§ Exercise
Pull each line containing "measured" out of the data and copy it.

§ Available data

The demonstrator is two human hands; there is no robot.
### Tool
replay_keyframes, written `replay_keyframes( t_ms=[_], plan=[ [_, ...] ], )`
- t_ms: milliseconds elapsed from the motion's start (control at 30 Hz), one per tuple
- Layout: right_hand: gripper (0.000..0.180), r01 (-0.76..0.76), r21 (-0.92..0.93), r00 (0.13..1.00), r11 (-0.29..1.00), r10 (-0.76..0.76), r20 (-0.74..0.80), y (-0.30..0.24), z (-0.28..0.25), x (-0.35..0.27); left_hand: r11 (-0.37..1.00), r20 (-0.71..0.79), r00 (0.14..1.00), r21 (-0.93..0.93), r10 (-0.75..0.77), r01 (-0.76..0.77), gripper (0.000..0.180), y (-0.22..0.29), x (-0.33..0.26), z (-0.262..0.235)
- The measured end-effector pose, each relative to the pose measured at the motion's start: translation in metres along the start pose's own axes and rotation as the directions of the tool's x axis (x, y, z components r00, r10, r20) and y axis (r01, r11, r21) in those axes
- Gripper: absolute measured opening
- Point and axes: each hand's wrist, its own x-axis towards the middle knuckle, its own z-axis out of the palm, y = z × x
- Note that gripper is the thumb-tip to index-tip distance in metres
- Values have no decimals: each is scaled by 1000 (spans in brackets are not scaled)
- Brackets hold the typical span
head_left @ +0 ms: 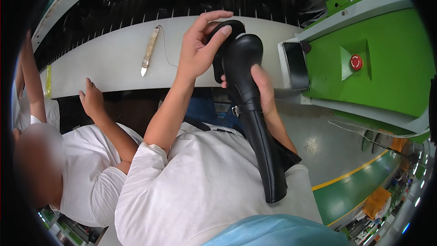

§ Written reply
- The measured end-effector pose, each relative to the pose measured at the motion's start: translation in metres along the start pose's own axes and rotation as the directions of the tool's x axis (x, y, z components r00, r10, r20) and y axis (r01, r11, r21) in those axes
- Gripper: absolute measured opening

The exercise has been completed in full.